▸ **Problem requirements**: Throughout the entries below, report every line where "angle" is found.

[Records excerpted from a collection]

....

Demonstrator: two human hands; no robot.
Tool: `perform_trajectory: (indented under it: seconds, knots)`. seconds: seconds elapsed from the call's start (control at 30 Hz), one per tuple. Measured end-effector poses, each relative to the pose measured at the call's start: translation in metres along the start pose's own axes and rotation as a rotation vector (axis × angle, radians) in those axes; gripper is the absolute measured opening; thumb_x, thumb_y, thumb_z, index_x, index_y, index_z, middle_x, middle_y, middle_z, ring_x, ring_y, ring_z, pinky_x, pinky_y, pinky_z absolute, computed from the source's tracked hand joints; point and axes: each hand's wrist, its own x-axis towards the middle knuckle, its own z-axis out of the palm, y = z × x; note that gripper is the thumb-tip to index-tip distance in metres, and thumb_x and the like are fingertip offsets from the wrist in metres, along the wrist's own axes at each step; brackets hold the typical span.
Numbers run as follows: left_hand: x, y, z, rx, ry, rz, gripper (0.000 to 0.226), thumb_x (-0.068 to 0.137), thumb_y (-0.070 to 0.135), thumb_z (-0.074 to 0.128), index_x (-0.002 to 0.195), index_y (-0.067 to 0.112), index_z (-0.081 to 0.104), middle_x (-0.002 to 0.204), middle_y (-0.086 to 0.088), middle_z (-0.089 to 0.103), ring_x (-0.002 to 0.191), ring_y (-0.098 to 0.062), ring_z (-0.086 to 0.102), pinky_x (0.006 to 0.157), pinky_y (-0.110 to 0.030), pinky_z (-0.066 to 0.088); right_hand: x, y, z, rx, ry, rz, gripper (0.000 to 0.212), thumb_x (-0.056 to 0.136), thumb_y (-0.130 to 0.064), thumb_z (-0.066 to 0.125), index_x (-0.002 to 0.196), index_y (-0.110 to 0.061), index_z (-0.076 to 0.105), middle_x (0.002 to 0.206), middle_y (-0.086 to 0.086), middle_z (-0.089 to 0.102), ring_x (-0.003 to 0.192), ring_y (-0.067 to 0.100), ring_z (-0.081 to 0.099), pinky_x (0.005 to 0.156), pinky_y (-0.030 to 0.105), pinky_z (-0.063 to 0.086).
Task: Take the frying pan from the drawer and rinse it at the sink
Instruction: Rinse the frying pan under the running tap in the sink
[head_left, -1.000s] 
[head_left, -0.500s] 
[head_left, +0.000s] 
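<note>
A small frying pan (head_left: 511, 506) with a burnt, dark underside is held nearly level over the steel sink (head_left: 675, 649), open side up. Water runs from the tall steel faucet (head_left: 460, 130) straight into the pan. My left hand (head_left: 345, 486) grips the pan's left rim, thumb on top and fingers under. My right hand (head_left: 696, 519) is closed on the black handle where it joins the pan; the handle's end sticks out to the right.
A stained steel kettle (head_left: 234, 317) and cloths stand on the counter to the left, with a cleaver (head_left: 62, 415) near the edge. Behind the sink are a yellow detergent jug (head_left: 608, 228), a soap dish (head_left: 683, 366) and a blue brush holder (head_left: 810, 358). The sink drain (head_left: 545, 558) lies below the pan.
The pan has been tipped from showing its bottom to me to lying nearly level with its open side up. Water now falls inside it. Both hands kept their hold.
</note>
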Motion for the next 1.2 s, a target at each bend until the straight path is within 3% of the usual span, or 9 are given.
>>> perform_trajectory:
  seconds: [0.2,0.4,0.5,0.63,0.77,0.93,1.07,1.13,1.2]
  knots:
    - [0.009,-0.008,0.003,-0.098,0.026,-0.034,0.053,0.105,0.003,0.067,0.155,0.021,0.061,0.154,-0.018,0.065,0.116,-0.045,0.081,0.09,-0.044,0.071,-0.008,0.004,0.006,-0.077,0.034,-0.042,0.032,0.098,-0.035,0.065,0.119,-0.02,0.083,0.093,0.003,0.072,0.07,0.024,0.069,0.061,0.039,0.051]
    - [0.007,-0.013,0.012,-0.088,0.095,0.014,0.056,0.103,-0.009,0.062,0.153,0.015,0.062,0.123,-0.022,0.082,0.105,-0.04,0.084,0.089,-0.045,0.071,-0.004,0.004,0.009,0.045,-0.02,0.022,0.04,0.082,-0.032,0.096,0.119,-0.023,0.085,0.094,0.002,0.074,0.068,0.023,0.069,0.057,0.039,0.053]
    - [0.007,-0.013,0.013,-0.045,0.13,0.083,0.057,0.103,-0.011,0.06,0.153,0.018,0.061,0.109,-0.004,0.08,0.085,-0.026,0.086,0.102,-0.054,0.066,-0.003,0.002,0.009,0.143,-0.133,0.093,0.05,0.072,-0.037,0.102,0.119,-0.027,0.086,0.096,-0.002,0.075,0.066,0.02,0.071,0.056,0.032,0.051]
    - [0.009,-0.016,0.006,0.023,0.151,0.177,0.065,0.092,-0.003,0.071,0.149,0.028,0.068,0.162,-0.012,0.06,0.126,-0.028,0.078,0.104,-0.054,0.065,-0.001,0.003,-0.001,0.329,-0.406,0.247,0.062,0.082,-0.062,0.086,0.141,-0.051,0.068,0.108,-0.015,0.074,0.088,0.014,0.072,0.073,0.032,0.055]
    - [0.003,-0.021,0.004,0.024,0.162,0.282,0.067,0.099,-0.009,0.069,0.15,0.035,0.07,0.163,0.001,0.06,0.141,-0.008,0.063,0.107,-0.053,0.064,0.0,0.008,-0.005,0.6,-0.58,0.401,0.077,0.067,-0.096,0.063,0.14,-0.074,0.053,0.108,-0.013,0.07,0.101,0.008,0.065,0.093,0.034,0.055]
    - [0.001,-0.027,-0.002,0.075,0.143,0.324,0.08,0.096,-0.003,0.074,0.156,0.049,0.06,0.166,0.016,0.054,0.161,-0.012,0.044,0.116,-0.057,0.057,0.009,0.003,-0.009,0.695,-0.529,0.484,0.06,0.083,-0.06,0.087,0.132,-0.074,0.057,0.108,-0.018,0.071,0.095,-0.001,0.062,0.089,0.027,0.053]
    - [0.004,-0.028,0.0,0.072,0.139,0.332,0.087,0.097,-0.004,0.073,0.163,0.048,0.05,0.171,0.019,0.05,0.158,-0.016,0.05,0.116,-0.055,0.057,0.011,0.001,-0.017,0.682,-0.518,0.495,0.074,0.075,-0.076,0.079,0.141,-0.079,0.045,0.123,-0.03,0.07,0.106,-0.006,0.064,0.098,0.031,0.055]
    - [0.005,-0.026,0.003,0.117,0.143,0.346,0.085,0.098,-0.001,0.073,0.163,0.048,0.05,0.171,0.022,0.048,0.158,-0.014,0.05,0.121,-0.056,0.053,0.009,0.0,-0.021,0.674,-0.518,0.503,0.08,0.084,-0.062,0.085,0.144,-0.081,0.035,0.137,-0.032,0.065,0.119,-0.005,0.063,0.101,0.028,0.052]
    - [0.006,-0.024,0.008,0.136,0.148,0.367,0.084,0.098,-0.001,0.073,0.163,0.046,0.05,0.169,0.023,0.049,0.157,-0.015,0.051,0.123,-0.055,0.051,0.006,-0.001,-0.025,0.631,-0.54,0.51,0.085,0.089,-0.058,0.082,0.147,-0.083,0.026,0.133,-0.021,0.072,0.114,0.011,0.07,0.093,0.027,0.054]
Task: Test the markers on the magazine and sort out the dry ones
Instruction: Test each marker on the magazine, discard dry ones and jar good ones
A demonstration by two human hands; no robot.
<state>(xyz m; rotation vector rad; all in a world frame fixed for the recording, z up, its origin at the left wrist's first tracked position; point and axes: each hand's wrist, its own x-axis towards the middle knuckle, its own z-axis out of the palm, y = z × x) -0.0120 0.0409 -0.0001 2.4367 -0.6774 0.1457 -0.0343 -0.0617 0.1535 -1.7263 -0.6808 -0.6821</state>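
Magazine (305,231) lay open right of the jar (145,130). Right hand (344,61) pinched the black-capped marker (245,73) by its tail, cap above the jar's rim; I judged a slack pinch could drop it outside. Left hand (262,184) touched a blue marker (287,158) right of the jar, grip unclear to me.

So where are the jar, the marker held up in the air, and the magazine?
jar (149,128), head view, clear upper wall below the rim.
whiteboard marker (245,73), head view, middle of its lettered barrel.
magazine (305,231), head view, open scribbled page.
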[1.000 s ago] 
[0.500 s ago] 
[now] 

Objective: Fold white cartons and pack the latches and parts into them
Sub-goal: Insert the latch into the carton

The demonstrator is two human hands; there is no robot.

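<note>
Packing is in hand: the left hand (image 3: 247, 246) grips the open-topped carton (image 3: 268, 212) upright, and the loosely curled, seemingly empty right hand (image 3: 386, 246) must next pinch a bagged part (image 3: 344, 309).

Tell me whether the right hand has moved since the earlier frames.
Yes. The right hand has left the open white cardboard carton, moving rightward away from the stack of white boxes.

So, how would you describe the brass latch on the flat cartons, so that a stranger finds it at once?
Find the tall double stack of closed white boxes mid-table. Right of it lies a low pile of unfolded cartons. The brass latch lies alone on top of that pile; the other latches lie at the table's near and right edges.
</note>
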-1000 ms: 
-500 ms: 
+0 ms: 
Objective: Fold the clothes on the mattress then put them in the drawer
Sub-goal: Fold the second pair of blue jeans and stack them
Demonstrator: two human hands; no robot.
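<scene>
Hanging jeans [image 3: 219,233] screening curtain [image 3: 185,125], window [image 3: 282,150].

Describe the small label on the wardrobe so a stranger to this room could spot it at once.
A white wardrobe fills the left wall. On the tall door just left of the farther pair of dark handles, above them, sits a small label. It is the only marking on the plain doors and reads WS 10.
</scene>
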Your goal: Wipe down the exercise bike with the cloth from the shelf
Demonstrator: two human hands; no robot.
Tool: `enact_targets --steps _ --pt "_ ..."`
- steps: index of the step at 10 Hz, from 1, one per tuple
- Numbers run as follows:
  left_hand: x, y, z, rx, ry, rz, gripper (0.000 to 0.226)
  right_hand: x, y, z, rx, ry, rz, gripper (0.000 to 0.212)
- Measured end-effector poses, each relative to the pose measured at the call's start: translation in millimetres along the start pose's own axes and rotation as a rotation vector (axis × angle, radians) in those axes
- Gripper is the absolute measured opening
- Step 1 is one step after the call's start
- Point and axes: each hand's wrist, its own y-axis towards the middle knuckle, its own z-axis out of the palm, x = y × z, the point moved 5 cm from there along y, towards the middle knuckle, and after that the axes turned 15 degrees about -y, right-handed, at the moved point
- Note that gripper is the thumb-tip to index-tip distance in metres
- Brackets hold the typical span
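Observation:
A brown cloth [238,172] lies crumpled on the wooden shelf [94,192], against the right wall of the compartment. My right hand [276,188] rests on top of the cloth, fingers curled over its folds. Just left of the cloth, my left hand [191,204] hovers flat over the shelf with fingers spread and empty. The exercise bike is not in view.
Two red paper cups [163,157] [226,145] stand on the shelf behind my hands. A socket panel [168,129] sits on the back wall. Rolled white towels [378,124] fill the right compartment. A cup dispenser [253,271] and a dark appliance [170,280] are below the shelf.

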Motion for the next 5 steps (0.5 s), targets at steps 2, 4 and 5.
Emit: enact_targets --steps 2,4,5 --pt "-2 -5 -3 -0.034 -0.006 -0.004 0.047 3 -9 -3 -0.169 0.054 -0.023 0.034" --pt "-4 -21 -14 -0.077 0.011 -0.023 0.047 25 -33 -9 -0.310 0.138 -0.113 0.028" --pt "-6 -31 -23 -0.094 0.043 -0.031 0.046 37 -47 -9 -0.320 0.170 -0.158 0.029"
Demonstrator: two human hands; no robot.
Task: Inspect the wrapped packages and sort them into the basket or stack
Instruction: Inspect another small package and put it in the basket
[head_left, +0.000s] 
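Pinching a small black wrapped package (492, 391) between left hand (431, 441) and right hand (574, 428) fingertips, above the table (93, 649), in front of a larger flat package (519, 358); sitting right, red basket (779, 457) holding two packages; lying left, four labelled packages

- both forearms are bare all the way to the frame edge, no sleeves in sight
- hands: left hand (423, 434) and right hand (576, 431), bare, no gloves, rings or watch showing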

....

▸ **Task solution**:
Tool: `perform_trajectory: (indented under it: seconds, knots)`. seconds: seconds elapsed from the call's start (control at 30 Hz), one per tuple. Measured end-effector poses, each relative to the pose measured at the call's start: translation in metres along the start pose's own axes and rotation as a rotation vector (axis × angle, radians) in those axes; gripper is the absolute measured opening; thumb_x, thumb_y, thumb_z, index_x, index_y, index_z, middle_x, middle_y, middle_z, ring_x, ring_y, ring_z, pinky_x, pinky_y, pinky_z absolute, computed from the source's tracked hand joints; point and axes: each hand's wrist, its own x-axis towards the middle knuckle, its own z-axis out of the palm, y = z × x; note that gripper is the thumb-tip to index-tip distance in metres, and thumb_x and the like are fingertip offsets from the wrist in metres, along the wrist's own axes at each step; brackets hold the typical span.
- Measured end-effector poses, each relative to the pose measured at the call's start: translation in millimetres along the start pose's own axes and rotation as a rotation vector (axis × angle, radians) in those axes

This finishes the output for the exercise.